WORK REQUEST
Copy, from the data below, each line that has the word "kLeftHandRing".

GIVEN DATA
★ ★ ★ ★ ★ ★ ★
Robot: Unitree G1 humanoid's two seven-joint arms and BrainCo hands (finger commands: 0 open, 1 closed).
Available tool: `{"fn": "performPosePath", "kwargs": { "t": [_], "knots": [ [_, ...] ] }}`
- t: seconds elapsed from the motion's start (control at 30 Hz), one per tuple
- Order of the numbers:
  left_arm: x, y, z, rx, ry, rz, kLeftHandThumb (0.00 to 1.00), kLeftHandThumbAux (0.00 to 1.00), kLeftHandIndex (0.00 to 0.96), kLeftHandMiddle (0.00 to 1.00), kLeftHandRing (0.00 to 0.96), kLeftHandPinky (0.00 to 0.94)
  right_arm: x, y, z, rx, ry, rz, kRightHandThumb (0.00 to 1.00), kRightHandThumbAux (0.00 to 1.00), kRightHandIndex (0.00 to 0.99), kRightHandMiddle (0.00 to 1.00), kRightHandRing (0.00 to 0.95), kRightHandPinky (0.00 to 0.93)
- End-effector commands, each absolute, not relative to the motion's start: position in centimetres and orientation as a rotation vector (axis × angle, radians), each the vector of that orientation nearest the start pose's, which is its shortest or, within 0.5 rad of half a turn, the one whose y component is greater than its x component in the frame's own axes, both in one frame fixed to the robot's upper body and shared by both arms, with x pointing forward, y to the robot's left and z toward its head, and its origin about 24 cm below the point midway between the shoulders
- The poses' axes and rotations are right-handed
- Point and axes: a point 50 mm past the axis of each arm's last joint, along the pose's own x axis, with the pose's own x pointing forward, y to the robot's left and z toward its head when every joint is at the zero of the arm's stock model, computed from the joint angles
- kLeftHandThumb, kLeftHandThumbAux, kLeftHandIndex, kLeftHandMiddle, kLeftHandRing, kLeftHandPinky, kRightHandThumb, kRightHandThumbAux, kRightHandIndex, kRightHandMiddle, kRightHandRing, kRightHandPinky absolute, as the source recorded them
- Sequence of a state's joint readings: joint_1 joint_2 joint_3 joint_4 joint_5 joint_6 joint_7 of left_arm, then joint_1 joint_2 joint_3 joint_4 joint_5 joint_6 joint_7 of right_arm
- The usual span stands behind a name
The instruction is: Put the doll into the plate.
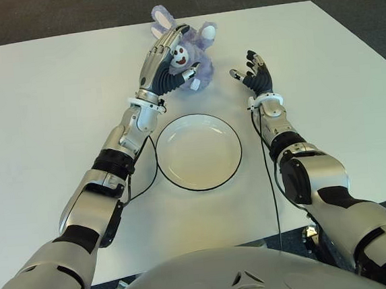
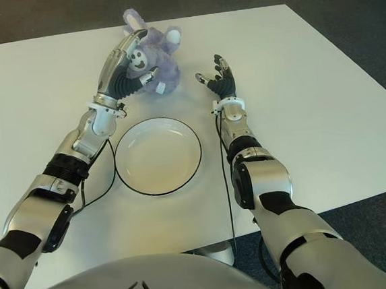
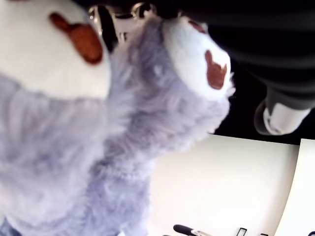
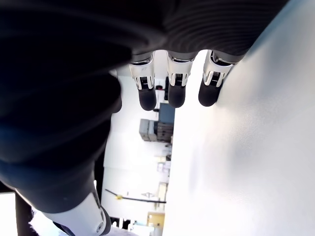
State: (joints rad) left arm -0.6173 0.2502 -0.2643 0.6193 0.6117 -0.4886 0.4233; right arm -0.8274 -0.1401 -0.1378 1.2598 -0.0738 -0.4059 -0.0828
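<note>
Left hand (image 1: 170, 60): wrapped around the doll at the far side of the table, fingers curled over its face and body. The left wrist view is filled with purple fur pressed close against the palm, so the grasp reads as closed on the toy.
Doll (image 1: 197, 57): purple plush rabbit, white face, white-lined ears pointing away from the robot. Held in the left hand; whether its underside still touches the table (image 1: 55, 109) I cannot tell.
Plate (image 1: 232, 171): white, dark rim, nothing in it. It lies on the robot's side of the left hand, just behind its wrist and a little toward the right arm.
Right hand (image 1: 254, 73): beside the doll on its right, apart from it, fingers spread and loosely bent, holding nothing. The right wrist view shows three fingertips above bare tabletop.
Task stage: judged as grasp made, transfer to the plate not yet done.
Risk 1: soft fur gives under the fingers; the doll may slip or roll out during the pull-back if the grip only catches pile, not body.
Risk 2: the plate sits close under the left forearm; a low retreat could knock or shove it.
Risk 3: releasing early would leave the doll draped over the far rim, partly outside.
</note>
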Motion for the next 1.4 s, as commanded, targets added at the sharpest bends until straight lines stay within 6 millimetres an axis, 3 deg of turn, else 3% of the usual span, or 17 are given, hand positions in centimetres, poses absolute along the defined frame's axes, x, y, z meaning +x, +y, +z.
{"fn": "performPosePath", "kwargs": {
  "t": [0.03,0.13,0.17,0.23,0.3,0.63,1.13,1.4],
  "knots": [
    [34.21,10.71,11.14,0.847,-0.66,-0.105,0.347,0.392,0.0,0.118,0.13,0.07,34.57,-15.76,-0.29,-0.137,0.28,-0.03,0.28,0.821,0.069,0.016,0.0,0.029],
    [34.23,10.7,11.18,0.853,-0.67,-0.096,0.371,0.404,0.0,0.126,0.137,0.08,34.57,-15.78,-0.3,-0.135,0.281,-0.03,0.281,0.821,0.069,0.016,0.0,0.029],
    [34.25,10.68,11.19,0.855,-0.673,-0.093,0.426,0.423,0.0,0.135,0.148,0.105,34.58,-15.78,-0.3,-0.133,0.282,-0.03,0.291,0.822,0.069,0.018,0.0,0.03],
    [34.27,10.66,11.21,0.855,-0.677,-0.089,0.443,0.428,0.0,0.137,0.151,0.112,34.58,-15.79,-0.3,-0.131,0.283,-0.03,0.294,0.822,0.069,0.018,0.0,0.03],
    [34.28,10.63,11.23,0.851,-0.68,-0.084,0.535,0.436,0.0,0.142,0.165,0.182,34.58,-15.8,-0.31,-0.129,0.286,-0.03,0.296,0.826,0.069,0.02,0.0,0.026],
    [34.53,10.59,11.2,0.877,-0.667,-0.064,0.666,0.413,0.028,0.158,0.197,0.274,34.59,-15.82,-0.31,-0.134,0.287,-0.028,0.294,0.817,0.077,0.018,0.0,0.016],
    [34.95,10.74,11.22,0.995,-0.617,-0.033,0.722,0.395,0.092,0.157,0.202,0.286,34.58,-15.76,-0.3,-0.131,0.282,-0.027,0.311,0.813,0.11,0.022,0.0,0.031],
    [35.01,10.78,11.36,1.018,-0.598,-0.039,0.768,0.402,0.148,0.183,0.229,0.312,34.58,-15.74,-0.28,-0.132,0.28,-0.025,0.257,0.829,0.096,0.023,0.0,0.033]
  ]
}}
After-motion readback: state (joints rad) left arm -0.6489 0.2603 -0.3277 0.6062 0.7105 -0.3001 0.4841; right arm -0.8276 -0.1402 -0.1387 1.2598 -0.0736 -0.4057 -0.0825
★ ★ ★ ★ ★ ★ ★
SOLUTION TO THIS PROBLEM
  left_arm: x, y, z, rx, ry, rz, kLeftHandThumb (0.00 to 1.00), kLeftHandThumbAux (0.00 to 1.00), kLeftHandIndex (0.00 to 0.96), kLeftHandMiddle (0.00 to 1.00), kLeftHandRing (0.00 to 0.96), kLeftHandPinky (0.00 to 0.94)
- kLeftHandThumb, kLeftHandThumbAux, kLeftHandIndex, kLeftHandMiddle, kLeftHandRing, kLeftHandPinky, kRightHandThumb, kRightHandThumbAux, kRightHandIndex, kRightHandMiddle, kRightHandRing, kRightHandPinky absolute, as the source recorded them

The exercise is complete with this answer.